Mais dans la nouvelle revue, les chercheurs ont identifié un total de 79 «syndromes d'obésité» génétiques, ce qui signifie des conditions qui résultent d'un changement génétique et qui rendent une personne obèse, entre autres symptômes. Par exemple, un de ces «syndrome d'obésité» connu depuis longtemps est une maladie génétique appelée syndrome de Prader-Willi. Les personnes atteintes de ce syndrome peuvent souffrir d'obésité, de retards de développement, d'un déficit en hormone de croissance, d'une faim excessive et d'un apport alimentaire anormalement élevé, selon la revue.
Selon la revue, d'autres syndromes peuvent impliquer une déficience intellectuelle, des anomalies faciales et d'autres symptômes.
Sur les 79 syndromes, 43 n'ont jamais reçu de nom, selon la revue. Et les scientifiques ont pleinement compris la génétique sous-jacente de seulement 19 des syndromes. Pour d'autres, les scientifiques ont rapporté une compréhension partielle de la génétique sous-jacente, selon la revue. Cependant, les chercheurs ont identifié 22 syndromes pour lesquels les scientifiques ne savaient rien du gène ou du chromosome qui leur est associé.
"Une compréhension des causes génétiques de ces syndromes peut non seulement améliorer la vie des personnes atteintes de ces mutations, mais nous aidera également à comprendre les gènes et les molécules qui sont importants dans l'obésité chez les membres de la population générale", a expliqué David, auteur principal de la revue. Meyre, professeur agrégé de méthodes de recherche en santé, de preuves et d'impact à l'Université McMaster en Ontario, a déclaré dans un communiqué.
Des études effectuées chez des jumeaux identiques ont révélé que l'obésité est estimée entre 40 et 75 pour cent génétique, ont écrit les chercheurs dans la revue, publiée aujourd'hui (27 mars) dans la revue Obesity Reviews. Dans la revue, les chercheurs se sont concentrés sur les types d'obésité associés à un gène et provoquant des syndromes. (Les syndromes, par définition, incluent un ensemble de symptômes.)
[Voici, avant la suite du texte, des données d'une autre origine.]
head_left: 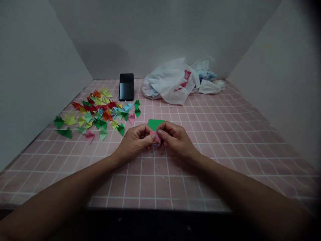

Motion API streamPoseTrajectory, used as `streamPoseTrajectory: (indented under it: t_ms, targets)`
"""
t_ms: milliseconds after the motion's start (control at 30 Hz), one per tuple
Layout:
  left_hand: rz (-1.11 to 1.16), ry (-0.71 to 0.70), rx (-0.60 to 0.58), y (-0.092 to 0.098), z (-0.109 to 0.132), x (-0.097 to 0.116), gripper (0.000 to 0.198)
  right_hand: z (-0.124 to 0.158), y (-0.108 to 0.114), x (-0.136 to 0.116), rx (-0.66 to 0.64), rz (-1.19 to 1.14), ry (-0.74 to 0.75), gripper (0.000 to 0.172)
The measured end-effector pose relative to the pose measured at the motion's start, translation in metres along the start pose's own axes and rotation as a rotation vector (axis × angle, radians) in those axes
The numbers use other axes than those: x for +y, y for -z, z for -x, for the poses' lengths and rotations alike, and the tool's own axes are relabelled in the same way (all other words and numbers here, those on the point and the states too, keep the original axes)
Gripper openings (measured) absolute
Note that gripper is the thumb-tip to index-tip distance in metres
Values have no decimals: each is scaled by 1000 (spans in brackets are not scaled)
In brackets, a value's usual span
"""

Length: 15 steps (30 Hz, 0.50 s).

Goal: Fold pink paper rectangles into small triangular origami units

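Note:
Between my two hands is a small piece of folded pink paper [156, 137], pinched near the middle of the table. My left hand [134, 139] grips its left side with thumb and fingers closed. From the other side, my right hand [177, 138] pinches it between thumb and forefinger. Just behind the fingers lies a green paper sheet [155, 124], with a bit of pink showing at its left edge. My hands partly cover this paper and whatever colored pieces lie under it.
Many folded paper pieces [100, 112] in red, yellow, green, blue and pink are spread at the left. A black phone [126, 87] leans upright at the back. White plastic bags [173, 80] lie behind on the pink checked tablecloth [225, 134]. Grey walls enclose three sides.

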<state>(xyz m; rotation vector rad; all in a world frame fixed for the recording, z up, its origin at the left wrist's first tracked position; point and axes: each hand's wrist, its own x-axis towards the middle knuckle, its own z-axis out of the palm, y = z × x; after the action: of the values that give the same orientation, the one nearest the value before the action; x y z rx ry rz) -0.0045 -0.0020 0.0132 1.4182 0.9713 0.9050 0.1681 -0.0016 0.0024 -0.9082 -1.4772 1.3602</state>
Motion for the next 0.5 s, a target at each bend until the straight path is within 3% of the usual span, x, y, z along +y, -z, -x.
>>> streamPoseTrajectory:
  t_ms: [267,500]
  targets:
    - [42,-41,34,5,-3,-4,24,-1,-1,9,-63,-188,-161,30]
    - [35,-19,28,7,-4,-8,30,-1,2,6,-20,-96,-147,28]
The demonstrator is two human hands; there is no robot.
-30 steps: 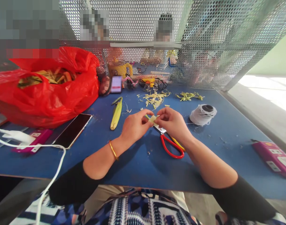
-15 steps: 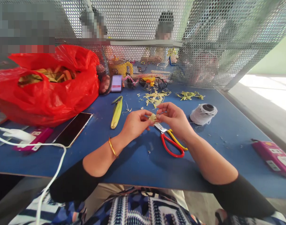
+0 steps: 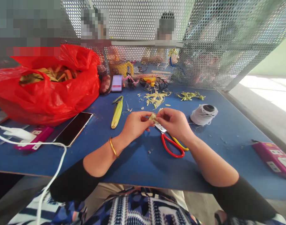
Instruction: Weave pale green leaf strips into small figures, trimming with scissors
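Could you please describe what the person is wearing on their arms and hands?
The left sleeve and right sleeve are black, pushed up near the elbows. The left hand and right hand are ungloved; a thin gold bangle circles the left wrist.

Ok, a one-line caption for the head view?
At a blue table, left hand and right hand pinch a yellow strip above scissors.

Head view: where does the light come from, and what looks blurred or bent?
In the head view, daylight from the right washes out the floor; the left hand and right hand, pinching a small yellow piece, are sharp and cast soft shadows on the table; the table edge looks bowed by the wide lens; patches behind the mesh screen are pixelated.
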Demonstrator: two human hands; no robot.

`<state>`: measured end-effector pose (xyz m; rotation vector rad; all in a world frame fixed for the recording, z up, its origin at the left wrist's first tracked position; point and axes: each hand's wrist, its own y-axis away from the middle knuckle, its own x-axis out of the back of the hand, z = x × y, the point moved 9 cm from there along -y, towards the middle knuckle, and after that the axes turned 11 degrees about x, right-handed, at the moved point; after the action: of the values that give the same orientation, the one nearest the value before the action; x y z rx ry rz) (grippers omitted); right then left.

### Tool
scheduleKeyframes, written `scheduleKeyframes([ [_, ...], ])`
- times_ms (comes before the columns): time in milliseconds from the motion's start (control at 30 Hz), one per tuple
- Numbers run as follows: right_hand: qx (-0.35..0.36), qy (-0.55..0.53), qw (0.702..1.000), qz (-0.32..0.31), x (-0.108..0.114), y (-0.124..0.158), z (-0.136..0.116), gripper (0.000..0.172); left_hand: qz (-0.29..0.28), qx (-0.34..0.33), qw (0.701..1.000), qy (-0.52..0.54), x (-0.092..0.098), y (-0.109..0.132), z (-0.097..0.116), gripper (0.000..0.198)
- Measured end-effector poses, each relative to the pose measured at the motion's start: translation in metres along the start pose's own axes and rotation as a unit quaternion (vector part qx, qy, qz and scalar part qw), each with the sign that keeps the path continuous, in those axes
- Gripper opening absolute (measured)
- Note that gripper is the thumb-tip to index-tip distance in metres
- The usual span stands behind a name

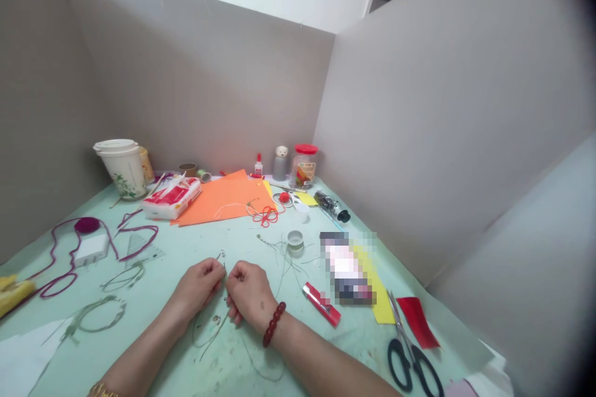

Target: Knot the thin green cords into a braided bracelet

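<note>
My left hand and my right hand are close together above the front middle of the table. Both have their fingers pinched on a thin green cord, whose ends hang and loop below them. The exact grip between the fingertips is too small to see. More loose green cord lies just beyond my right hand, around a small round spool. To the left rest a coiled green cord bracelet and another bundle of green cord.
A red utility knife, black-handled scissors, yellow paper and a pixelated object lie on the right. Orange paper, a tissue pack, a white bin and a red-lidded jar stand further back. Purple yarn sits left.
</note>
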<state>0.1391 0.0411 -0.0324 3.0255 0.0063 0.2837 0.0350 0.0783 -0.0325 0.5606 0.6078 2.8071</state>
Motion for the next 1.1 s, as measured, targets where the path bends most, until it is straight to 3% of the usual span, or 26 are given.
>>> scheduleKeyframes([
  [200, 0.004, 0.042, 0.999, 0.001, 0.001, 0.007, -0.007, 0.006, -0.02, 0.009, 1.0, 0.005, -0.002, -0.002, -0.004, 0.022],
  [267, 0.069, 0.126, 0.989, 0.041, 0.01, 0.007, -0.018, 0.01, -0.027, 0.016, 0.999, 0.01, -0.002, -0.002, -0.004, 0.023],
  [400, 0.187, 0.268, 0.938, 0.117, 0.021, 0.011, -0.039, 0.016, -0.024, 0.015, 1.0, 0.013, -0.002, 0.001, -0.002, 0.024],
  [800, 0.191, 0.281, 0.936, 0.089, 0.018, 0.007, -0.036, 0.016, -0.023, 0.015, 1.0, -0.002, -0.003, -0.003, -0.003, 0.024],
  [967, 0.167, 0.232, 0.957, 0.052, 0.022, 0.007, -0.039, 0.014, -0.017, 0.015, 1.0, 0.007, -0.003, -0.001, -0.001, 0.02],
  [1100, 0.119, 0.163, 0.975, 0.091, 0.04, 0.001, -0.04, 0.013, -0.008, -0.002, 1.0, 0.011, -0.003, 0.0, 0.002, 0.018],
])
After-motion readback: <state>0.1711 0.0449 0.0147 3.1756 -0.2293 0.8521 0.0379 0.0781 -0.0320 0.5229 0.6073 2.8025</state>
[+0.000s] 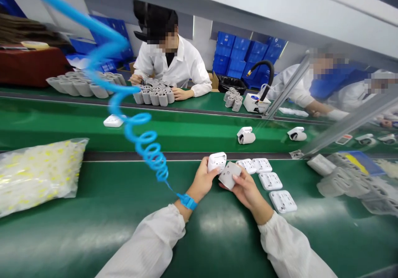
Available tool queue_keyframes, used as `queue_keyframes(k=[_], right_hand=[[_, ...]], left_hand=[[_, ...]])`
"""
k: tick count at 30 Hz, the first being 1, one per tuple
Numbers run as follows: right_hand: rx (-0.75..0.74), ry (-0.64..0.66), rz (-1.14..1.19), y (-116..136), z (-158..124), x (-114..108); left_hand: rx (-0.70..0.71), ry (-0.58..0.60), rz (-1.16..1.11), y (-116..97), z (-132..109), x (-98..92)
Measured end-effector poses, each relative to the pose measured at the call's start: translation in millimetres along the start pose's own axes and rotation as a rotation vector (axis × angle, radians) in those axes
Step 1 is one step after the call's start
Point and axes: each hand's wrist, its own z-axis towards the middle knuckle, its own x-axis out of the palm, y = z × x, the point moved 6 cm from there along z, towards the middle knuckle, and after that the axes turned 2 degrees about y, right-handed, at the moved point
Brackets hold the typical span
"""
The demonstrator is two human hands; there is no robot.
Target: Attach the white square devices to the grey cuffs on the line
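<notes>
- The white housing (217, 163) is held up above the green counter (217, 240), near its far edge; its slotted face points back toward the wearer and a little to the right, with the rounded edge uppermost. Its outline looks nearly square from here, so I cannot tell a long axis.
- The gray cuff (230, 175) is just right of the housing, its broad dotted face turned up toward the camera. Its long axis runs steeply from lower left to upper right, with the far end leaning right. Whether the two pieces touch is hard to tell.
- The left hand (200, 183) reaches forward and to the right, forearm slanting in from the lower left. Its grip pinches the housing, thumb across the near lower side and fingers behind the left side.
- The right hand (248, 191) reaches forward and to the left, its forearm coming from the lower right. Its grip pinches the cuff, thumb on the dotted face, fingers curled underneath.
- Both wrists are roughly straight; a blue wrist strap (188, 201) circles the left one, joined to a coiled blue cord (144, 139).
- Four white units (282, 201) lie slotted side up beside and beyond the right hand, the nearest set to the right of that wrist.
- More gray pieces (338, 182) are heaped farther right.
</notes>
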Motion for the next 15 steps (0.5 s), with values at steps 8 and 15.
queue_keyframes(k=[8,15], right_hand=[[-0.068,0.048,-0.055,-1.9,3.9,1.4],[-0.007,-0.012,-0.059,-6.1,4.8,-3.0]], left_hand=[[0.004,-0.166,0.0,-6.3,0.7,-9.7],[0.089,-0.089,0.22,-5.1,-5.1,-6.4]])
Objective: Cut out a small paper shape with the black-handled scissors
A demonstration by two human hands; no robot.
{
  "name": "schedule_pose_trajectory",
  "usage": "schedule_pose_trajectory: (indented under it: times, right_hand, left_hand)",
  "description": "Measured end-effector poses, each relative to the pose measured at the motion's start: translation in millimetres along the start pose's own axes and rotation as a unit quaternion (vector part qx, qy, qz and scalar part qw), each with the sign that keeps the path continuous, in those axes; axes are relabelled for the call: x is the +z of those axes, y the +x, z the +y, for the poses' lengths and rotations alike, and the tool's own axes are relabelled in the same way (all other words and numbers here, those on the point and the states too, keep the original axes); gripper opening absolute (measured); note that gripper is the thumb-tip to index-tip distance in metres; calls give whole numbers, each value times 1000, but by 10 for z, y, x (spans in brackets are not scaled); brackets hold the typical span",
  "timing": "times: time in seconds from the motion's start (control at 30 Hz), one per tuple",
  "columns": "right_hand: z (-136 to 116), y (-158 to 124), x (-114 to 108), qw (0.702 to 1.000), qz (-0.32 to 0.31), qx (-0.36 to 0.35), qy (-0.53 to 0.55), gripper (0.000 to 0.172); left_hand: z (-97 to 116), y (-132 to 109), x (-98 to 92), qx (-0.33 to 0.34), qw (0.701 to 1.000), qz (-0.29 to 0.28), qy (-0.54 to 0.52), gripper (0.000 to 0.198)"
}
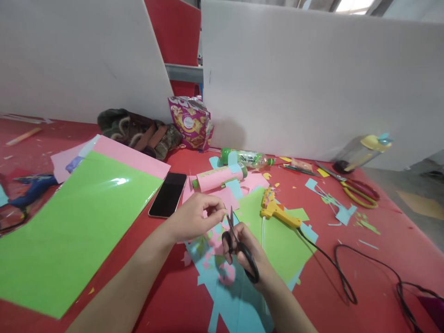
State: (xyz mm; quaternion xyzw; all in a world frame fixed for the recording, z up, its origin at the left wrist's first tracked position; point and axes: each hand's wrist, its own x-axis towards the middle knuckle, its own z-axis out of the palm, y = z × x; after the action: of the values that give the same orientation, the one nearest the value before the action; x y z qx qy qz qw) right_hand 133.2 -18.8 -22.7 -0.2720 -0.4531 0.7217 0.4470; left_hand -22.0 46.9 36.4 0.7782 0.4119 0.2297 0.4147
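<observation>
My right hand (248,247) holds black-handled scissors (239,247), its fingers at the loops and the slightly parted blades pointing up and away. Close to the blade tips, my left hand (199,213) is closed in a pinch. A tiny pale green bit shows at its fingertips, too small to name. Under both hands lie blue paper (239,296), a green sheet (284,254) and small pink and green cut-outs, among them a round pink piece (227,274). Just beyond my left hand is a bottle wrapped in pink paper (218,179).
A yellow glue gun (279,212) trails a black cord to the right. A phone (168,195) and large green sheets (79,222) lie left, near a blue glue gun (34,190). Behind are a green bottle (246,158), a snack bag (192,122), large scissors (347,182) and white panels.
</observation>
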Motion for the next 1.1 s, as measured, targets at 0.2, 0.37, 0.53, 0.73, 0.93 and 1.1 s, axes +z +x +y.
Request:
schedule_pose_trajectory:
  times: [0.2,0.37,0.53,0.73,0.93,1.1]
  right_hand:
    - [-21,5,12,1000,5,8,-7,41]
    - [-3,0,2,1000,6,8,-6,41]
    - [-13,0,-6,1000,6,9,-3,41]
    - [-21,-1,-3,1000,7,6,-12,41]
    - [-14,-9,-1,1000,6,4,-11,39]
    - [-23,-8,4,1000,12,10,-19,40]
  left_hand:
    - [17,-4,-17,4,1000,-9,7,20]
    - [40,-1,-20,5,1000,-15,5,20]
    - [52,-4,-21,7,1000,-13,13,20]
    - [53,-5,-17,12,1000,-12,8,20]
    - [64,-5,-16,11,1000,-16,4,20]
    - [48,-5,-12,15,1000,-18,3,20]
Les chercheurs ont noté que deux autres groupes de troubles génétiques de l'obésité n'étaient pas inclus dans la revue: les types d'obésité associés à plusieurs gènes et les types d'obésité associés à un gène mais ne provoquant pas de syndromes.
La revue a également examiné la fréquence de ces syndromes, mais les estimations n'étaient disponibles que pour 12 des syndromes, selon les chercheurs. En effet, ces syndromes sont assez rares, avec une prévalence allant de 1 personne sur 565 à moins de 1 personne sur 1 million. Un trouble, par exemple, appelé syndrome d'Alström, a été trouvé chez environ 1 personne sur 900 dans le monde, selon la National Library of Medicine.
Les auteurs de la revue ont indiqué qu'ils espèrent que leur revue stimulera la recherche sur les syndromes d'obésité génétique.